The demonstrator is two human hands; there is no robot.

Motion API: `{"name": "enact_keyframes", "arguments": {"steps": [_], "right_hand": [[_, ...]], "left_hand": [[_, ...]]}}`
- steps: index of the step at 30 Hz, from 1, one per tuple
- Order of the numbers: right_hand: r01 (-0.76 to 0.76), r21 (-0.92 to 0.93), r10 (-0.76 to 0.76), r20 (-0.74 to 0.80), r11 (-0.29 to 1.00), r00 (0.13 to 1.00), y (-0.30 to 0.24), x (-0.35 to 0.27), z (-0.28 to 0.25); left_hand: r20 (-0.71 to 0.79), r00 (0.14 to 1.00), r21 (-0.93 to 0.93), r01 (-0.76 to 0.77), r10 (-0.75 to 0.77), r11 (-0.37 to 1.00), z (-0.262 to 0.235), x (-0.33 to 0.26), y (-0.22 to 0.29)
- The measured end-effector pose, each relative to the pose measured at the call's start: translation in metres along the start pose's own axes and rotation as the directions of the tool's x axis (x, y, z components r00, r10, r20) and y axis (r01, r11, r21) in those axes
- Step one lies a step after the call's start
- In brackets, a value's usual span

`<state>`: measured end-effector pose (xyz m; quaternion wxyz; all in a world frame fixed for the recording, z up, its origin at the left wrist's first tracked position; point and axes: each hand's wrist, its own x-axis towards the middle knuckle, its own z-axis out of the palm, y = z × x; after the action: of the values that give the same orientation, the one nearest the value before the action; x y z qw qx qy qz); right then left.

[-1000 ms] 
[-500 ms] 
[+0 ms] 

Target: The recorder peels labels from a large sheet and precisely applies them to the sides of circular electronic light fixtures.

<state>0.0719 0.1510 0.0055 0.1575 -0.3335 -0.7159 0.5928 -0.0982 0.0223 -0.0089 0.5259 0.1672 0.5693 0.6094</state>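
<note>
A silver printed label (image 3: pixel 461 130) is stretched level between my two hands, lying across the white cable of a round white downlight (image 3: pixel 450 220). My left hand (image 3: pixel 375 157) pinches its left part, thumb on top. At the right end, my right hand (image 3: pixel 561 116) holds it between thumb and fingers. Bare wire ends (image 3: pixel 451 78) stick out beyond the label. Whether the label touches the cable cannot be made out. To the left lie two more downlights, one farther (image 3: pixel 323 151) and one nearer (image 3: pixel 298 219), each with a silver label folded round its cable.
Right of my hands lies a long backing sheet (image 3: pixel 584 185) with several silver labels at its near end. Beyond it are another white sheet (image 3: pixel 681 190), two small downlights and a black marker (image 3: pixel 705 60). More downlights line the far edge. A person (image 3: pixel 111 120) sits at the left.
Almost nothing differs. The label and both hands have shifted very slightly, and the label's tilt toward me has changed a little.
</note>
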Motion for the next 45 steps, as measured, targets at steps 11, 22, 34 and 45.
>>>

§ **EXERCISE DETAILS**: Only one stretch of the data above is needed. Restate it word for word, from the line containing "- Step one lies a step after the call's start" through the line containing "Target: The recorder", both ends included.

§ **YOUR RESPONSE**:
- Step one lies a step after the call's start
- In brackets, a value's usual span

`<state>`: measured end-effector pose (xyz m; quaternion wxyz; all in a world frame fixed for the recording, z up, its origin at the left wrist's first tracked position; point and axes: each hand's wrist, its own x-axis towards the middle knuckle, its own z-axis out of the palm, y = z × x; after the action: of the values that give the same orientation, the one nearest the value before the action; x y z qw qx qy qz); right then left.

[-1000 ms] 
[-500 ms] 
[+0 ms] 

Target: The recorder peels labels from a large sheet and precisely applies them to the sides of circular electronic light fixtures.

No more output is expected.